Monday, 17 December 2012

Terry Lecturer's critics

I am reflecting further on responses posted on Ophelia Benson’s website to (Karen Armstrong's review of ) Marilynne Robinson's 2009 Terry Lectures.
Scanning these comments, most of which come from offended Richard Dawkins devotees, it is noticeable that there are a number expressing hurt that Armstrong/Robinson seem to attribute to them (i.e. scientists or the scientist-authors whose works Robinson examines) a diminished capacity for feeling or experience.

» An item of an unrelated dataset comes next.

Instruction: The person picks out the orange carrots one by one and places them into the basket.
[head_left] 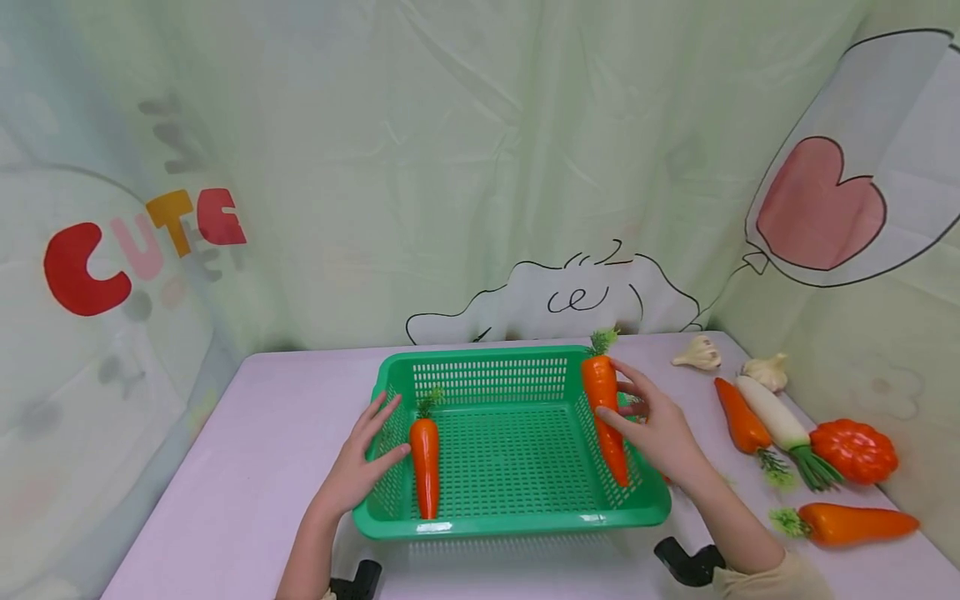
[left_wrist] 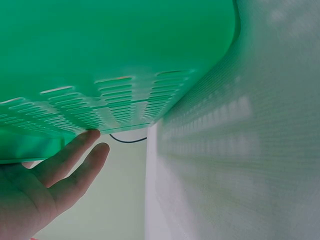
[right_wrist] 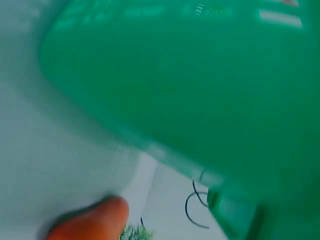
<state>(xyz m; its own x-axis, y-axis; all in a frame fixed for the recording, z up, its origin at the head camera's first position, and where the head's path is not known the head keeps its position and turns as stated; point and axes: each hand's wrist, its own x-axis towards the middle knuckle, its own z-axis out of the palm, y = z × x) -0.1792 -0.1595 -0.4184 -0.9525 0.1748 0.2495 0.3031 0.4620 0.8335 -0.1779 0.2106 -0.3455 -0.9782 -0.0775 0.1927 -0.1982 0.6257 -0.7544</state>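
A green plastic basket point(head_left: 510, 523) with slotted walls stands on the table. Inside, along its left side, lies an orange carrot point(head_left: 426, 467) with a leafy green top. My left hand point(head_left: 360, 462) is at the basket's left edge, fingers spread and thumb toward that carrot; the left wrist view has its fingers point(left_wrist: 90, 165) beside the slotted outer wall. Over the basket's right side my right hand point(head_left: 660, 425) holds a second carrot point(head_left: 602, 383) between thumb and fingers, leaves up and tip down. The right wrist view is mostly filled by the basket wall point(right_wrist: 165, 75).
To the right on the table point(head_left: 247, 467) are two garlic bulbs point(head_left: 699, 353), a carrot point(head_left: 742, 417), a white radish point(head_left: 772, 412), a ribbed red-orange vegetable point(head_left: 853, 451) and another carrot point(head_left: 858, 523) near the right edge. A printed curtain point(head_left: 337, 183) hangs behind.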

I think there is something of real insult and hurt coming through here, not only that some purport to experience or feel differently from, or more than, oneself, but because of the challenge this purported feeling-other poses to a deeply held conviction that every state of feeling is translatable into every other state of feeling; or, to put it another way, the conviction that there is no expression of feeling that cannot be re-expressed in simpler ways.

I think such a conviction – a fundamental idea of how the world really is – arises in individuals in order not to feel lack, i.e. in order not to feel envy and hence preserve ego. The conviction may be all the more strongly held because it chimes with notions of democracy in which all individuals are held to be equal.

Anyone reading D H Lawrence who carries such a convction will probably feel the same revulsion. Lawrence seems to be all about showing human dis-equality (of inner life) to be the actual state of things and that the wrong categories of thinking are applied as soon as we entertain the idea of an equality of human being.

In my view Kierkegaard's writings act to convey the same truth, in beautiful and humorous ways.

I think J S Mill provides a fantastic resource for bringing this strange and inflammatory area to the surface, and de-fusing it, in his essay “Bentham”, (1838). Here is Mill on Bentham’s tendency to deny the existence of feeling states in others that he does not find in himself.

“The bad part of [Bentham’s] writings is his resolute denial of all that he does not see, of all truths but those which he recognizes. By that alone has he exercised any bad influence upon his age; by that he has, not created a school of deniers, for this is an ignorant prejudice, but put himself at the head of the school which exists always, though it does not always find a great man to give it the sanction of philosophy; thrown the mantle of intellect over the natural tendency of men in all ages to deny or disparage all feelings and mental states of which they have no consciousness in themselves.

The truths which are not Bentham's, which his philosophy takes no account of, are many and important; but his non-recognition of them does not put them out of existence; they are still with us, and it is a comparatively easy task that is reserved for us, to harmonize those truths with his. To reject his half of the truth because he overlooked the other half, would be to fall into his error without having his excuse. For our own part, we have a large tolerance for one-eyed men, provided their one eye is a penetrating one: if they saw more, they probably would not see so keenly, nor so eagerly pursue one course of inquiry.”